▶ What is required: Leaving the pictures aside, return the listing exactly as it appears.

▶ Input data:
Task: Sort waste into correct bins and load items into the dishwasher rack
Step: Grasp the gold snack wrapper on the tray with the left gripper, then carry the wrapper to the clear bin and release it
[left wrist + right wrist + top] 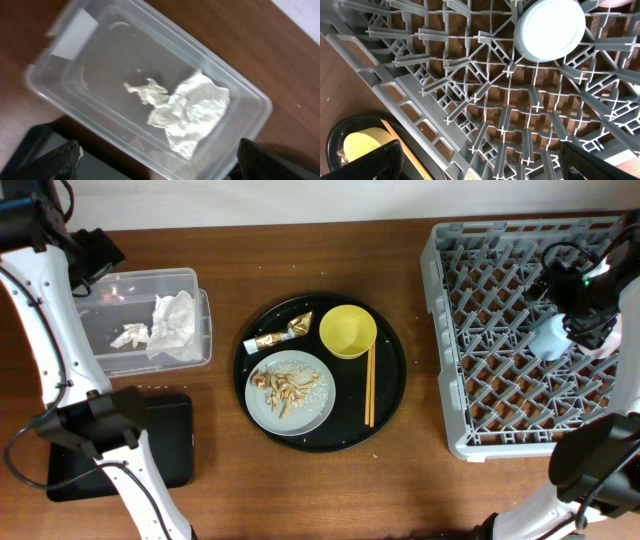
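Observation:
Two crumpled white napkins (160,325) lie in the clear tub (195,285); the left wrist view shows them (192,112) in the tub (75,35). My left gripper (160,162) is open and empty above the tub's edge (95,252). The grey plate (310,415) holds beige food scraps (283,385). A brownish wrapper (280,335), the yellow bowl (347,330) and chopsticks (369,385) lie beside it. The light-blue cup (550,27) stands upside down in the grey rack (450,330). My right gripper (480,162) is open and empty above the rack (585,305).
The plate, bowl, wrapper and chopsticks sit on a large round black tray (390,395) in the middle. A shallow black rectangular tray (175,445) lies at the front left, partly under my left arm. A pinkish rim (615,2) shows at the right wrist view's top edge.

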You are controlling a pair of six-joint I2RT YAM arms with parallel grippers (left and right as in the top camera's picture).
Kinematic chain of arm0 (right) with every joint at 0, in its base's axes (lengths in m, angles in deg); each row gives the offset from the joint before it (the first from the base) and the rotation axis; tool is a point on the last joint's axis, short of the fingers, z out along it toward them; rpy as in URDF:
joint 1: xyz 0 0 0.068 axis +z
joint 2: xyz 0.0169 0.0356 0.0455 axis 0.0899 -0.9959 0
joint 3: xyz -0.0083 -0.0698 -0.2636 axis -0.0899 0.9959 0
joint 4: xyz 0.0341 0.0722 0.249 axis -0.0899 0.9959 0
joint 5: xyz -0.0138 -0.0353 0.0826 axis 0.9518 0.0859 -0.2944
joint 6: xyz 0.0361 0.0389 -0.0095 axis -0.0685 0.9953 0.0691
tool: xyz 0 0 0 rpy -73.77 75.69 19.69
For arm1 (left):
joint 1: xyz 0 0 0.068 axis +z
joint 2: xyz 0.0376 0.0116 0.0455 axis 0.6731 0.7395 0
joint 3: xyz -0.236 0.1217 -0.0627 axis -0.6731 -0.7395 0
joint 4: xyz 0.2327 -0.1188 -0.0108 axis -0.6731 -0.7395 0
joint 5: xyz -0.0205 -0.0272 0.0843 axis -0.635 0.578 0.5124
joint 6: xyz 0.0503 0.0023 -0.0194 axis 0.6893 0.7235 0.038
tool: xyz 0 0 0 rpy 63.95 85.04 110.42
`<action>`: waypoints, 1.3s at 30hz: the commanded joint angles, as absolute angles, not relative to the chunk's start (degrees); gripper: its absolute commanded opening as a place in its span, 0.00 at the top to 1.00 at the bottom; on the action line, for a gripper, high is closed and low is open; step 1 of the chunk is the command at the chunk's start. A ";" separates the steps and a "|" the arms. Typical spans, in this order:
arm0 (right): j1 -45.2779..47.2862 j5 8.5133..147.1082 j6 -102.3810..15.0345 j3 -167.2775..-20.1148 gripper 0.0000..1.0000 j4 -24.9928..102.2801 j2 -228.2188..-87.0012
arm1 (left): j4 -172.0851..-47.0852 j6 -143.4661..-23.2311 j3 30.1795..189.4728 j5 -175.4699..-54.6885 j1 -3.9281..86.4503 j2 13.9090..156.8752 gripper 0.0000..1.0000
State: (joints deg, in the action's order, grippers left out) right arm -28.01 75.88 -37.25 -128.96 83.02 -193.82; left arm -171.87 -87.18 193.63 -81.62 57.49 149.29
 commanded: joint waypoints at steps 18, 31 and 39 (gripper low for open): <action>-28.05 75.99 -37.60 -129.71 0.02 83.00 -193.29 | -163.30 -36.89 171.68 -86.64 23.87 149.12 0.01; -28.05 75.99 -37.60 -129.71 0.01 83.00 -193.29 | -139.04 -36.69 146.98 -88.76 23.98 149.23 0.28; -28.05 75.99 -37.60 -129.71 0.02 83.00 -193.29 | -139.02 -36.69 146.98 -89.40 23.94 152.94 0.35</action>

▶ Exercise output:
Task: Sort waste into correct bins and load items into the dishwasher rack
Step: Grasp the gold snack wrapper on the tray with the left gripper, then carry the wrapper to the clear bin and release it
[left wrist + right wrist + top] 
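Observation:
Two crumpled white napkins (160,325) lie in the clear tub (195,285); the left wrist view shows them (192,112) in the tub (75,35). My left gripper (160,162) is open and empty above the tub's edge (95,252). The grey plate (310,415) holds beige food scraps (283,385). A brownish wrapper (280,335), the yellow bowl (347,330) and chopsticks (369,385) lie beside it. The light-blue cup (550,27) stands upside down in the grey rack (450,330). My right gripper (480,162) is open and empty above the rack (585,305).
The plate, bowl, wrapper and chopsticks sit on a large round black tray (390,395) in the middle. A shallow black rectangular tray (175,445) lies at the front left, partly under my left arm. A pinkish rim (615,2) shows at the right wrist view's top edge.
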
You are controlling a pair of six-joint I2RT YAM arms with parallel grippers (left and right as in the top camera's picture).
Kinematic chain of arm0 (right) with every joint at 0, in its base's axes (lengths in m, angles in deg); each row gives the offset from the joint before it (the first from the base) and the rotation axis; tool is a point on the last joint's axis, short of the fingers, z out along it toward them; rpy as in URDF:
joint 1: xyz 0 0 0.068 axis +z
joint 2: xyz 0.0169 0.0356 0.0455 axis 0.0899 -0.9959 0
joint 3: xyz -0.0083 -0.0698 -0.2636 axis -0.0899 0.9959 0
joint 4: xyz 0.0341 0.0722 0.249 axis -0.0899 0.9959 0
joint 5: xyz -0.0138 -0.0353 0.0826 axis 0.9518 0.0859 -0.2944
joint 6: xyz 0.0361 0.0389 -0.0095 axis -0.0685 0.9953 0.0691
tool: xyz 0 0 0 rpy -73.77 75.69 19.69
For arm1 (left):
joint 1: xyz 0 0 0.068 axis +z
joint 2: xyz 0.0376 0.0116 0.0455 axis 0.6731 0.7395 0
joint 3: xyz -0.236 0.1217 -0.0627 axis -0.6731 -0.7395 0
joint 4: xyz 0.2327 -0.1188 -0.0108 axis -0.6731 -0.7395 0
joint 5: xyz -0.0205 -0.0272 0.0843 axis -0.635 0.578 0.5124
joint 6: xyz 0.0503 0.0023 -0.0194 axis 0.6893 0.7235 0.038
tool: xyz 0 0 0 rpy 63.95 85.04 110.42
`<action>`: waypoints, 1.3s at 30hz: the commanded joint angles, as absolute angles, not relative to the chunk's start (degrees); gripper: its absolute commanded opening as a place in its span, 0.00 at the top to 1.00 at the bottom; on the action line, for a gripper, high is closed and low is open; step 1 of the chunk is the command at the chunk's start. A ";" separates the steps and a "|" the arms. Typical spans, in this order:
arm0 (right): j1 -45.2779..47.2862 j5 8.5133..147.1082 j6 -102.3810..15.0345 j3 -167.2775..-20.1148 gripper 0.0000..1.0000 j4 -24.9928..102.2801 j2 -228.2188..-87.0012
arm1 (left): j4 -172.0851..-47.0852 j6 -143.4661..-23.2311 j3 30.1795..189.4728 j5 -175.4699..-54.6885 j1 -3.9281..86.4503 j2 13.9090..156.8752 gripper 0.0000..1.0000
State: (joints deg, in the action's order, grippers left out) right arm -28.01 75.88 -37.25 -128.96 83.02 -193.82; left arm -171.87 -87.18 193.63 -81.62 57.49 149.29
 commanded: joint waypoints at steps 18, 31 and 39 (gripper low for open): <action>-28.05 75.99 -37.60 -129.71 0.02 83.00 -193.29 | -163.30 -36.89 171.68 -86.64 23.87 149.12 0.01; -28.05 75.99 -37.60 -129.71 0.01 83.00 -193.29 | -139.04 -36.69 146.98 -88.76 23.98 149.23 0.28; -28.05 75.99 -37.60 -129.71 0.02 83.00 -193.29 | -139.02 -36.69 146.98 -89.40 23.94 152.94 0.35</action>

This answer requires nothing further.